Os fatos apresentam muitas outras ocorrências contra Renan Calheiros, como a dureza com que interpretou e fez valer a seu favor o estatuto do Senado, que prevê sessão fechada e voto secreto no julgamento por quebra do decoro parlamentar. O que se esperava? Que o acusado facilitasse a tarefa para os acusadores? Assim como fizeram os deputados que conseguiram uma liminar para assistir ao julgamento, a imprensa poderia ter usado os 120 dias entre o pedido de abertura do processo e a realização da sessão para assegurar na Justiça a presença de jornalistas no plenário.


Capa de revista não é prova


O Brasil tinha o direito de ver e ouvir diretamente dos julgadores as razões pelas quais decidiram, em maioria, poupar temporariamente o mandato do senador. A República deveria ter em seus registros todos os detalhes do julgamento, porque se trata da História do Brasil. Renan Calheiros dificilmente escapará dos próximos processos. Ele ainda terá que responder por acusações muito mais graves, e com evidências mais concretas do que a correção de suas finanças particulares. E o país haverá de comemorar se, provada sua culpa, ele for escorraçado de Brasília.

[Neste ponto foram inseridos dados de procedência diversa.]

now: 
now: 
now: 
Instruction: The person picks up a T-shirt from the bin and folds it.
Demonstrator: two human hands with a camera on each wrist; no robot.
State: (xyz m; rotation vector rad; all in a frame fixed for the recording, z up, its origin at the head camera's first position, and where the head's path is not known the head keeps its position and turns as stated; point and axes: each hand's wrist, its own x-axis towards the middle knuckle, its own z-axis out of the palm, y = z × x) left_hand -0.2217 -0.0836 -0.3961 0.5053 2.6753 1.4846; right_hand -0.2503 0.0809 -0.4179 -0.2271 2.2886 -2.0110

Mas o julgamento deverá ocorrer dentro das regras, no ambiente soberano do Senado. Por mais suspeitas que se possam lançar sobre muitos parlamentares, aquela ainda é casa maior do Legislativo. A não-condenação de Renan não significa que a República ficou perneta. As manchetes dos últimos dias são apenas a repetição de um mantra que pode induzir a emoções fortes de indignação, mas não ajuda a entender como funciona uma democracia. As notícias têm sido nada mais do que a busca de novas metáforas para a mesma e imutável opinião.


A imprensa bem que poderia fazer a lição de casa, ajudando a desvendar a verdade, em vez de amplificar o coro dos histéricos. E lembrar que recorte de jornal ou capa de revista não é prova em nenhum tribunal sério.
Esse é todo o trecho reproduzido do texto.